** Required work **
Output exactly, in the material below, the lines from the one with "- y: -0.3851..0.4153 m" through the one with "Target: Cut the". Omit all pictures.
Content starts
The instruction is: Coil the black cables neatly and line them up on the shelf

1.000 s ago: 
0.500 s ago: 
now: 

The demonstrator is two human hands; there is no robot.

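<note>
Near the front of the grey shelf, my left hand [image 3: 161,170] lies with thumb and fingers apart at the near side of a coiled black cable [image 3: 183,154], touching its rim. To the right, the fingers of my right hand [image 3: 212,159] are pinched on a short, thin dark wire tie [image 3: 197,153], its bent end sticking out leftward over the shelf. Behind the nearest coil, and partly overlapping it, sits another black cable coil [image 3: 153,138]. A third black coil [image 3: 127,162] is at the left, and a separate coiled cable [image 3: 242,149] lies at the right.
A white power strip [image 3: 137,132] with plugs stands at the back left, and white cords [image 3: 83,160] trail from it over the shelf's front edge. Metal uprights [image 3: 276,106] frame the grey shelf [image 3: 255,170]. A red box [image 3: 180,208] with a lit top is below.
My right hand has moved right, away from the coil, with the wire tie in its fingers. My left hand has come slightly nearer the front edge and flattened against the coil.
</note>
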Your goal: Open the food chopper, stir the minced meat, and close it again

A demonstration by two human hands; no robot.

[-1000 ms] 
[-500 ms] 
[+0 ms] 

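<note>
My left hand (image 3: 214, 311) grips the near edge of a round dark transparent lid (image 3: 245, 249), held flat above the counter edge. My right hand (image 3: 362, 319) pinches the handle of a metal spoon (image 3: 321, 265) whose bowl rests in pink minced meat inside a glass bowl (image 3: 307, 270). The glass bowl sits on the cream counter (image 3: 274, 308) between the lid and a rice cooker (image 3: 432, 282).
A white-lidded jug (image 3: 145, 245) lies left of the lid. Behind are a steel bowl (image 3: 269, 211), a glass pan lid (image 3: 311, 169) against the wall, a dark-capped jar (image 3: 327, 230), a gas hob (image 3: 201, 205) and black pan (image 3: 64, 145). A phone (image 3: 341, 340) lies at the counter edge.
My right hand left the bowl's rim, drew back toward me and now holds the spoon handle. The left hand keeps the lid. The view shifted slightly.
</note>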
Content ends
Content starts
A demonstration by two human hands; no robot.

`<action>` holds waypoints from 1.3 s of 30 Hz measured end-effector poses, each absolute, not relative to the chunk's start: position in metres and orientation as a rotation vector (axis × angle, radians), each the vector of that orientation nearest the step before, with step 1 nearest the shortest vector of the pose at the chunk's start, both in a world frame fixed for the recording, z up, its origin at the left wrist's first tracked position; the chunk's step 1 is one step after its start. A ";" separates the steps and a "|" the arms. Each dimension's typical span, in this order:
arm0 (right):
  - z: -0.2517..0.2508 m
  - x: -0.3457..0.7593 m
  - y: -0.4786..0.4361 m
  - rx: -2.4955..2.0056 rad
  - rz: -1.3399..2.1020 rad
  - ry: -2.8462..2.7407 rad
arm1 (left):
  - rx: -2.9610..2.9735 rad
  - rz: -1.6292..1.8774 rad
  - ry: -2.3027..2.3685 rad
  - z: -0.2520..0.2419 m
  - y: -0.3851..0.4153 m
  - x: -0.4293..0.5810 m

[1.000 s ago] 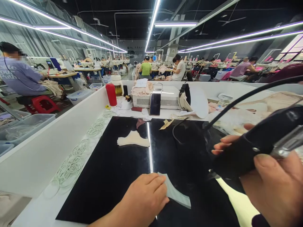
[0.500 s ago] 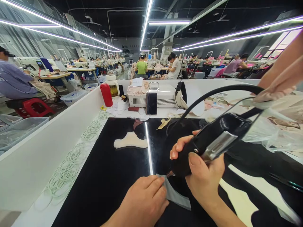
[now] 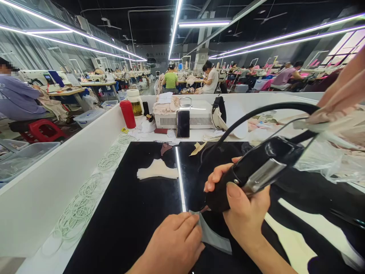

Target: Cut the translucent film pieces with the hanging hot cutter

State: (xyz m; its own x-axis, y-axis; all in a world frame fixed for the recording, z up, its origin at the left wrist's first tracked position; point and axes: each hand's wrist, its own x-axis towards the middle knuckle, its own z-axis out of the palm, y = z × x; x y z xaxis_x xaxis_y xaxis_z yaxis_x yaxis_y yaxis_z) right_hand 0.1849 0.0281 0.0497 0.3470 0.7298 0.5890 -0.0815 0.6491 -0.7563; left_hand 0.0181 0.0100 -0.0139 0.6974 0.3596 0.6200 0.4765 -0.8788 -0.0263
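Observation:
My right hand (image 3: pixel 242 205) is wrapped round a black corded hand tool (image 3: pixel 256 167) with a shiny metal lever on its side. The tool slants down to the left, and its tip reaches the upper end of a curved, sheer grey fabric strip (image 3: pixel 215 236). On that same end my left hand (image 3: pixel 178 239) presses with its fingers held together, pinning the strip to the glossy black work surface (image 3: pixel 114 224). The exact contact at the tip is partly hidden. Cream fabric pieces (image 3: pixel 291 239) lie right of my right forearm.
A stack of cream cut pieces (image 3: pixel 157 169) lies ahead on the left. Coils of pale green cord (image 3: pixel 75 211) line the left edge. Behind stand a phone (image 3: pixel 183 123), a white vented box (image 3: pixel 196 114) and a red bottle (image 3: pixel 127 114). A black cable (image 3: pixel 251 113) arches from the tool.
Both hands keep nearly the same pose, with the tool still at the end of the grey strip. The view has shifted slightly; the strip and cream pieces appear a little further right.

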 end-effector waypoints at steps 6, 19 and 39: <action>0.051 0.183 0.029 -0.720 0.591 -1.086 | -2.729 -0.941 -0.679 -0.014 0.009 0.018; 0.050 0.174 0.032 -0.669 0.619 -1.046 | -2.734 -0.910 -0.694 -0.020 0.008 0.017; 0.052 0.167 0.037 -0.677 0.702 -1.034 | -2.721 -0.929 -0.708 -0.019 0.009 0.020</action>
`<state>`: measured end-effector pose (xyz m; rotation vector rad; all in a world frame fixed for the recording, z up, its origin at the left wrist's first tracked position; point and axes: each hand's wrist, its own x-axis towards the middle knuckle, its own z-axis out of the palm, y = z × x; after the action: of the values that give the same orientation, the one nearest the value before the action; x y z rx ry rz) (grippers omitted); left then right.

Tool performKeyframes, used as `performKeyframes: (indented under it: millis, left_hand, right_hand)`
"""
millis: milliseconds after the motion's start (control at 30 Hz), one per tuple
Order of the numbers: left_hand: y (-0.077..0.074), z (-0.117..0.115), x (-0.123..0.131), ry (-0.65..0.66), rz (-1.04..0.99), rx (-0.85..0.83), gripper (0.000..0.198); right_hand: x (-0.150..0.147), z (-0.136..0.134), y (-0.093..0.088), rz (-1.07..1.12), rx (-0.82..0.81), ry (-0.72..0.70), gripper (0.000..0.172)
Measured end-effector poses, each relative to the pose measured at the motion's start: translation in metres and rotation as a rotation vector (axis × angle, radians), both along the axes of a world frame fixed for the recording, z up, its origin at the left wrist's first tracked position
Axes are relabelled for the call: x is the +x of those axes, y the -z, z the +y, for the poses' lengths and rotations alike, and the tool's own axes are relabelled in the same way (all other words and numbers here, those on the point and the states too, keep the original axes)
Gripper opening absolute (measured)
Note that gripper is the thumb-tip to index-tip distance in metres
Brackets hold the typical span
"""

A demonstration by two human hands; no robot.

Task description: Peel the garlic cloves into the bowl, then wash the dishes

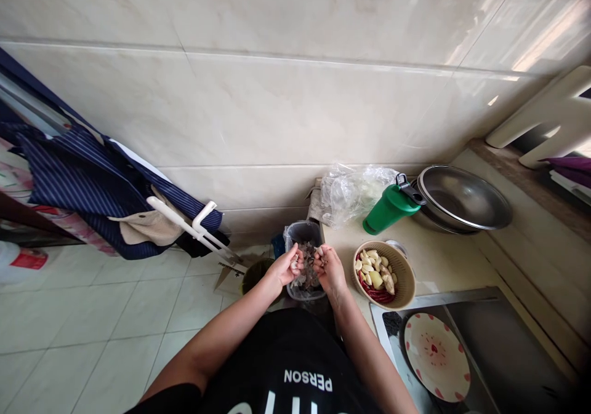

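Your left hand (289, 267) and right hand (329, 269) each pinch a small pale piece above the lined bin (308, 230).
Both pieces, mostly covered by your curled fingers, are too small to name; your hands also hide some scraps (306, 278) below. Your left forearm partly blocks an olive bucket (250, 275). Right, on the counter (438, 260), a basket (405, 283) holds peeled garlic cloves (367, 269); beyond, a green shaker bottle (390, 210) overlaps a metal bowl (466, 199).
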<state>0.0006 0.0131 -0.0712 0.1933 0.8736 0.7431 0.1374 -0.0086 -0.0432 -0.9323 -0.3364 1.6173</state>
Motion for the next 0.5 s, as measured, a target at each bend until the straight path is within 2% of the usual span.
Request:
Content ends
** Completed task **
  - y: -0.3851..0.4153 m
  - x: -0.4293..0.5810 m

[1.000 s ago] 
[0.500 s ago] 
[now] 

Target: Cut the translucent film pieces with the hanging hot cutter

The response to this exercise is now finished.